Question

If \( \vec{a} = (1,1,-1), \vec{b} = (-1,2,1) \) and \( \vec{c} = (-1,2,-1) \), then 

\[ \left| (\vec{a} + \vec{b}) \times (\vec{b} + \vec{c}) \right| \]

is ______.

• A. \( 2 \)
• B. \( 4 \)
• C. \( 6 \)
• D. \( 8 \)
• E. \( 10 \)

Hint:

If both vectors lie in the same plane (here \(z=0\)), their cross product will be perpendicular to that plane.

Answer 1

The Correct Option is C

Concept: The magnitude of the cross product of two vectors gives the area of the parallelogram formed by them: \[ |\vec{u} \times \vec{v}| = \sqrt{(u_2v_3 - u_3v_2)^2 + (u_3v_1 - u_1v_3)^2 + (u_1v_2 - u_2v_1)^2} \]

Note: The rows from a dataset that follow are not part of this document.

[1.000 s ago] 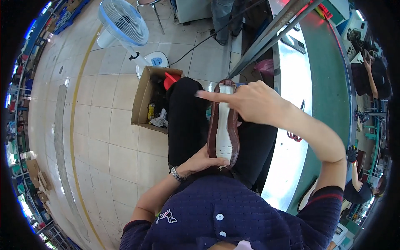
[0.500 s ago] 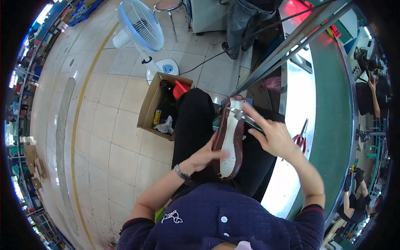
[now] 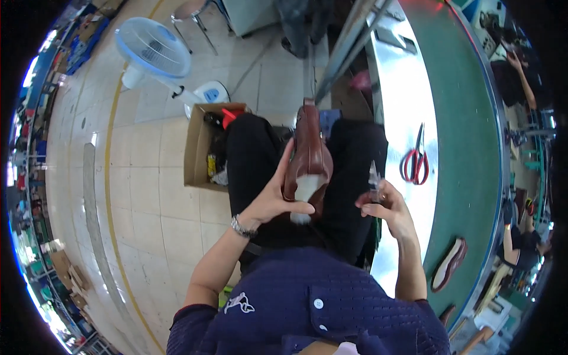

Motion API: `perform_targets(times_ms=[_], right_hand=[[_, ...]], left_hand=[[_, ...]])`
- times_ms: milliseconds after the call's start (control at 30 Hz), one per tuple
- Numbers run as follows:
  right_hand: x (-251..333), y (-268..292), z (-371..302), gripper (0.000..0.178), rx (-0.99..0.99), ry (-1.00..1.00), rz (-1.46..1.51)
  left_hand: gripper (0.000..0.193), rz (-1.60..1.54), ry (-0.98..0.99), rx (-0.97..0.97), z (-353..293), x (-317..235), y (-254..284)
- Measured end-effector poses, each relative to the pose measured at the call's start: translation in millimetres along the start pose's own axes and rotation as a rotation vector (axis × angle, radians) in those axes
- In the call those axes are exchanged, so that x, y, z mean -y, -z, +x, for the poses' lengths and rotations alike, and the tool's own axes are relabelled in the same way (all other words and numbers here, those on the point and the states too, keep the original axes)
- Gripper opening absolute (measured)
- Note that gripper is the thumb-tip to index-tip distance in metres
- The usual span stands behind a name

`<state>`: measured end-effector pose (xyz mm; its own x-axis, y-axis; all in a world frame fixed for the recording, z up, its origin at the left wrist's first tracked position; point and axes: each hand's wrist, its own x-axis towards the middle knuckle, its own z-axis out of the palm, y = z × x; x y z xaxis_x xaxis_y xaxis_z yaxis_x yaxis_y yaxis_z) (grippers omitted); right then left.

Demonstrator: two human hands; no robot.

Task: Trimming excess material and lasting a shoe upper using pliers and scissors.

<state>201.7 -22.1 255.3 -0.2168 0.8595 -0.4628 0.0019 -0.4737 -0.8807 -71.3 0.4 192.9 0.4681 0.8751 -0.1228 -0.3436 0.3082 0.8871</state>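
My left hand [image 3: 275, 201] grips a brown leather shoe [image 3: 312, 148] above my lap, fingers along its left side and thumb across its near end. The shoe stands lengthwise away from me, and a pale area shows at its near end. I cannot tell whether that is the inside or the underside. To the right, apart from the shoe, my right hand [image 3: 387, 207] is closed around a pair of pliers [image 3: 374, 180] with metal jaws pointing away from me. Its fingers partly hide the handles.
Red-handled scissors [image 3: 418, 163] lie on the shiny metal bench [image 3: 408, 100] at my right. Beyond it, a green belt [image 3: 464, 154] carries another brown shoe [image 3: 449, 264]. A cardboard box [image 3: 198, 148] of odds and ends and a fan [image 3: 155, 48] stand at left. A metal post [image 3: 346, 50] slants ahead.
The shoe has been turned, so its long white bottom no longer faces up and brown leather shows. My right hand has drawn back from it with the pliers. A shoe now shows on the belt.
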Motion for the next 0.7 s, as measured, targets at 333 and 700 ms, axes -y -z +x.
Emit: perform_targets(times_ms=[333, 700], right_hand=[[-21, -21, -11, 0.039, 0.398, -0.318, -0.007], [-20, -35, -17, 0.049, 0.444, -0.367, -0.143]], left_hand=[[0.147, -0.227, 0.117, 0.22, -16, 60, 11], [0.057, -0.049, 0.252, -0.2, 13, 17, -38]])
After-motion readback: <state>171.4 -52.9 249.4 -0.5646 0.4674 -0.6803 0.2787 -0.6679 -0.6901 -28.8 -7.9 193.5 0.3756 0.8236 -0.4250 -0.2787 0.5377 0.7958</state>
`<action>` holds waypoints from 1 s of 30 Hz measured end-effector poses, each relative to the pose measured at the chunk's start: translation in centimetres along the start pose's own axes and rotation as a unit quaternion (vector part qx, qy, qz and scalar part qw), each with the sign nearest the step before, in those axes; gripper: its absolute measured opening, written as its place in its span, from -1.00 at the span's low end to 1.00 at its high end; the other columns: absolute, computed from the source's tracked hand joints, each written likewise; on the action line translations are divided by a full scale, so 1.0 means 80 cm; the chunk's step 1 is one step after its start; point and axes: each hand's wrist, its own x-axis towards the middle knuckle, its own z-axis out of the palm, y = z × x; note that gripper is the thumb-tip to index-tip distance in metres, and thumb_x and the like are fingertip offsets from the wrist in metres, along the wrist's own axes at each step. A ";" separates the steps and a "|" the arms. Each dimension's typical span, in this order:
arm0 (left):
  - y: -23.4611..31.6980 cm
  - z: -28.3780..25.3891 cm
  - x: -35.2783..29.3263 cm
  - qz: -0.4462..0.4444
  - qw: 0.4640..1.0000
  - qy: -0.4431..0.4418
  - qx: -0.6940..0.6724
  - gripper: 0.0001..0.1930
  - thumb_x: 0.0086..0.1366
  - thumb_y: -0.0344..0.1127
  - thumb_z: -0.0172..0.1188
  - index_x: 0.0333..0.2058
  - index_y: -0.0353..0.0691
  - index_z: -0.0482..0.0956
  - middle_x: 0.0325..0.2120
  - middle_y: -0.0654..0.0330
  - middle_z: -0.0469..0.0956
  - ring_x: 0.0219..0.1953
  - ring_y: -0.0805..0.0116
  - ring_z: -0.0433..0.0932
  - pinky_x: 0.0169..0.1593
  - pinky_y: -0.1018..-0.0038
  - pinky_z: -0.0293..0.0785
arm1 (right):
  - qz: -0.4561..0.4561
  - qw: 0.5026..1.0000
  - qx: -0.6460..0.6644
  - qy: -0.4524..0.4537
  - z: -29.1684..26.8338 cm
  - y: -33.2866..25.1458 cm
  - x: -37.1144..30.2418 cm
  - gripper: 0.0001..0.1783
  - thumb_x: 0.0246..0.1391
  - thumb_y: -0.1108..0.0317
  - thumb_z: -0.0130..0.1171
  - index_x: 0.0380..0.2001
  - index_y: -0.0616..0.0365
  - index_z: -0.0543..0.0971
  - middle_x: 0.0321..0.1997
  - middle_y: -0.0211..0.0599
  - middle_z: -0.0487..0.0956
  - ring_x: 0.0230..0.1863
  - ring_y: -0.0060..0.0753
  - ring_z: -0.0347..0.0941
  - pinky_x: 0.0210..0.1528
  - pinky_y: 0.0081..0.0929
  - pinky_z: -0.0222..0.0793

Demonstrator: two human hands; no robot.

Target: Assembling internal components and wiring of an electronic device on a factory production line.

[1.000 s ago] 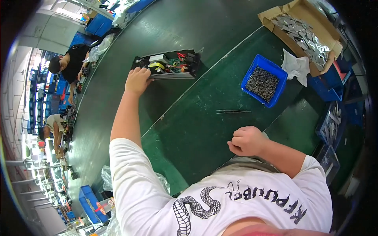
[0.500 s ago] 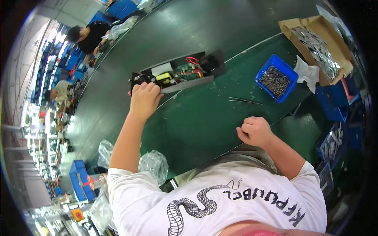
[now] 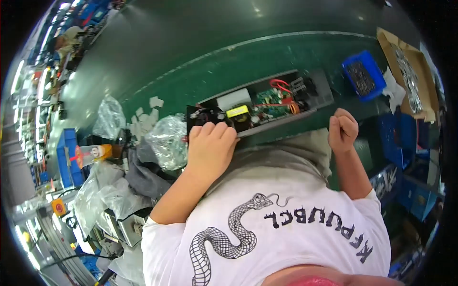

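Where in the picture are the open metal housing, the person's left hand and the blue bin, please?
Open metal housing [image 3: 281, 123]: head view, on its near side wall.
Left hand [image 3: 211, 147]: head view, on the back of the hand.
Blue bin [image 3: 378, 78]: head view, on its right wall.

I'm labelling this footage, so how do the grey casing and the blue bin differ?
The grey casing is long and narrow; the blue bin is shorter and more compact. The grey casing holds a green circuit board, while the blue bin holds many small loose pieces. The left hand grips the grey casing; the blue bin stands untouched. Both are open, with contents showing.
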 end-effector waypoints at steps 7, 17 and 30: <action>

Step 1: Compute \( \vec{a} + \vec{b} \) and \( \vec{b} + \vec{c} \). \[ \vec{a}+\vec{b} = (1-1,\;1+2,\;-1+1) = (0,3,0) \] \[ \vec{b}+\vec{c} = (-1-1,\;2+2,\;1-1) = (-2,4,0) \]

Step 2: Find the cross product. \[ (\vec{a}+\vec{b}) \times (\vec{b}+\vec{c}) = \begin{vmatrix} \hat{i} & \hat{j} & \hat{k} \\ 0 & 3 & 0 \\ -2 & 4 & 0 \end{vmatrix} \] \[ = \hat{i}(3\cdot0 - 0\cdot4) - \hat{j}(0\cdot0 - 0\cdot(-2)) + \hat{k}(0\cdot4 - 3\cdot(-2)) \] \[ = 0\hat{i} - 0\hat{j} + 6\hat{k} = (0,0,6) \]

Step 3: Find the magnitude. \[ | (0,0,6) | = \sqrt{0^2 + 0^2 + 6^2} = 6 \]